Image © Filipe Frazao, Adobe Stock

- Short-term trend arguably bullish

- But bearish activity at start of week suggests caution

- Brexit shenanigans dominate Pound; Aussie eyes geopolitics

The Pound slipped againt the Australia at the start of the new week, with 1 GBP buying 1.7650 AUD on the inter-bank markets making it 0.30% weaker than where it started the week's account.

The GBP/AUD decline might take some observers by surprise given the news over the weekend that the UK and EU had finally agreed terms of a withdrawal agreement, progress that would typically be expected to strengthen the Pound.

The reason for the continued weakness is probably that much uncertainty remains as so many MPs in the UK's Parliament remain opposed to the agreement and it is currently not expected to pass into legislation.

This leaves open the possibility of another general election, the UK joining the European Economic Area or even a second referendum, ensuring the deal actually spawns yet more and not less uncertainty in its wake.

The technical outlook facing GBP/AUD is a little more complex than we would like, and made all the more so by this morning's decline. The pair had been showing signs it was beginning a new short-term uptrend after unfolding a new set of peaks and troughs higher on the 4 hr chart.
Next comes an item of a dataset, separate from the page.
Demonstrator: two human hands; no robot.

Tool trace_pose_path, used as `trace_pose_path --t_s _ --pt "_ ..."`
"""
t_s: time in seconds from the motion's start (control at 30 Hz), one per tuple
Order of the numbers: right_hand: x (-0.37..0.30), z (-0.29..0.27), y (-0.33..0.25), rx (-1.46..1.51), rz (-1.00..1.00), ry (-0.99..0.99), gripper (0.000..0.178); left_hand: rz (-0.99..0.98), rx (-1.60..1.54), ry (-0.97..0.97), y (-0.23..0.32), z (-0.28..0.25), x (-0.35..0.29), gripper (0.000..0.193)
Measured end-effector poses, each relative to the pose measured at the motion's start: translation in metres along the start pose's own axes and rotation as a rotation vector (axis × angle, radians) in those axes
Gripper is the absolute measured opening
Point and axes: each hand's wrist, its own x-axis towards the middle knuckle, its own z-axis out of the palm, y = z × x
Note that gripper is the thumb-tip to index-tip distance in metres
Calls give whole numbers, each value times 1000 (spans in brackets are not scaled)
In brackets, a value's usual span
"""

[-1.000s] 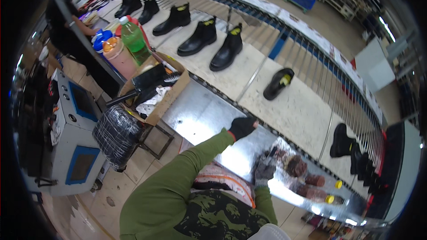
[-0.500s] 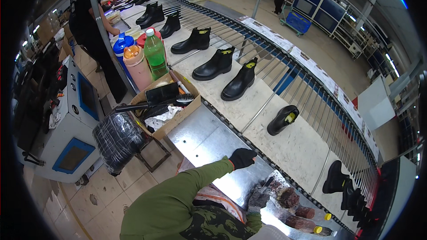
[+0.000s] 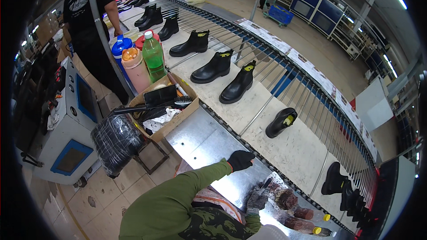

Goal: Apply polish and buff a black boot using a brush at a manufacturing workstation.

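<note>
Metal table (image 3: 204, 138): flat, shiny;
Black ankle boot (image 3: 276, 126): on the white board (image 3: 304, 153) past the table; likely light, soft on top, stiff below; hold the heel;
Left hand (image 3: 240, 160): curled in, looks empty; can't tell if it touches the table;
Right hand (image 3: 256, 199): seems closed round a dark stick (image 3: 267, 183);
Dark stick: likely light, hard

Pale script-like lettering (image 3: 79, 1) stands on a black T-shirt's back (image 3: 82, 14). Its words cannot be read.
</note>
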Motion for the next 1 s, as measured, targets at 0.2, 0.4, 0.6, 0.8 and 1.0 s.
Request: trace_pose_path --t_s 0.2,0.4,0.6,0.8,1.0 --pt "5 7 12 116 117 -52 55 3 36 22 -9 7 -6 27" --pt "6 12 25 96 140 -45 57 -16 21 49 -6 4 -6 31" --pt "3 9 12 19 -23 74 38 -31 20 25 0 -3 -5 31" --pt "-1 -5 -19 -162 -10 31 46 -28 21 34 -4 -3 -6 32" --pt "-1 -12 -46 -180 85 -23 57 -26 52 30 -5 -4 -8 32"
The infant uptrend is now under threat after this morning's sell-off and if the exchange rate breaks below the trendline from the November 18 lows - on a closing basis - it could signal the downtrend is resuming, with the next target at the 1.7480 lows.
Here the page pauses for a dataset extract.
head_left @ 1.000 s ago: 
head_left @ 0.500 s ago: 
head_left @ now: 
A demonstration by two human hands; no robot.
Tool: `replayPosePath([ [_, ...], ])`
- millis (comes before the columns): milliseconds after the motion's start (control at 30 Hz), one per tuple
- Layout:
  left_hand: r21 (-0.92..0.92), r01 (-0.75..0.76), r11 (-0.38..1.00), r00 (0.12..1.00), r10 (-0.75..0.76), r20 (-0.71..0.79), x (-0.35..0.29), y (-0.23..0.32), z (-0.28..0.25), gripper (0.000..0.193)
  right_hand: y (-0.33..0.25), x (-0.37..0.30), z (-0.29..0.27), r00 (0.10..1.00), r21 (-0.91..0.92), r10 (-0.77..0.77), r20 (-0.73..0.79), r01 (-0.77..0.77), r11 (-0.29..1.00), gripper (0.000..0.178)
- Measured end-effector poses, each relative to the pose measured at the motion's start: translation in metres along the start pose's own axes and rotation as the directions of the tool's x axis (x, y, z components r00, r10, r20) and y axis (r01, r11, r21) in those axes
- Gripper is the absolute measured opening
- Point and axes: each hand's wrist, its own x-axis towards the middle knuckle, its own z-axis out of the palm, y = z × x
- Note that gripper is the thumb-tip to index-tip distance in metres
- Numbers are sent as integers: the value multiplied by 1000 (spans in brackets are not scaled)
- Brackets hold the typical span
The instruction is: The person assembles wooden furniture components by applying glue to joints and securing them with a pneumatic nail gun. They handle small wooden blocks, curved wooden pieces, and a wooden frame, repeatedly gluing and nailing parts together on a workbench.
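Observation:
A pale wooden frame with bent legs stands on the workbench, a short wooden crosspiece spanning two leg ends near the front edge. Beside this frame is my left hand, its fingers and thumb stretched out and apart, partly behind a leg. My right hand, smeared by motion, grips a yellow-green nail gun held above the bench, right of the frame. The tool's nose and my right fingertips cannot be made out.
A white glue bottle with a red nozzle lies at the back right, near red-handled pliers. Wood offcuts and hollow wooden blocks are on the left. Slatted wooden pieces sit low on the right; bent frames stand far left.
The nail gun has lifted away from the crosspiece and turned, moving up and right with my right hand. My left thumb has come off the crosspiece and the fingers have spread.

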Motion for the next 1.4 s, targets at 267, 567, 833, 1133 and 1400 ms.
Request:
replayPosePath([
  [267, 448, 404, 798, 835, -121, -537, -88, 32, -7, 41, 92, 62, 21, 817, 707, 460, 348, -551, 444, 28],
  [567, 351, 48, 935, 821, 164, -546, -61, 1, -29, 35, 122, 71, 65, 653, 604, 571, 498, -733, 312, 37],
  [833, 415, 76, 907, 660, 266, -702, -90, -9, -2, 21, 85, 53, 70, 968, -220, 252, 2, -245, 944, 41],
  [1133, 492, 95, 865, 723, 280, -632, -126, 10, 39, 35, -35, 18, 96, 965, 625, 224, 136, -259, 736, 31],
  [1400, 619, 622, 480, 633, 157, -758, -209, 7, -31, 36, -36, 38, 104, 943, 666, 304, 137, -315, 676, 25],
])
As things stand, however, the short-term trend is still, on balance, just about bullish yet even here there are problems.The way higher is barred by the formidable obstacle presented by the 50-week MA at 1.7844 only marginally above the 1.7823 highs. So even if the pair manages to break above the 1.7823 highs it could quickly encounter fresh resistance.

Even if it manages to establish a foothold above the 50-week, the 200-day MA lies not much higher at 1.7946, and will assuredly present a further barrier to upside progress.

Therefore, ultimately it is only when both these hurdles are surpassed that we would be confident in forecasting an extension of the extremely young uptrend higher.

Assuming a break above 1.8000 - or above the 200-day on a closing basis - we would forecast a continuation up to 1.8200.

Momentum is bullish on the daily chart, as it seems to be showing a possible bottoming pattern forming - an inverse head and shoulders perhaps - and this is a constructive sign. If momentum rises it usually signals a similar rise in the exchange rate.

Just to complicate matters further, however, the monthly chart is showing the formation of a bearish 'gravestone doji’ in October. If the current month also ends on a bearish note it will reinforce the signal given by the bearish candlestick pattern in October and suggest more downside on the horizon.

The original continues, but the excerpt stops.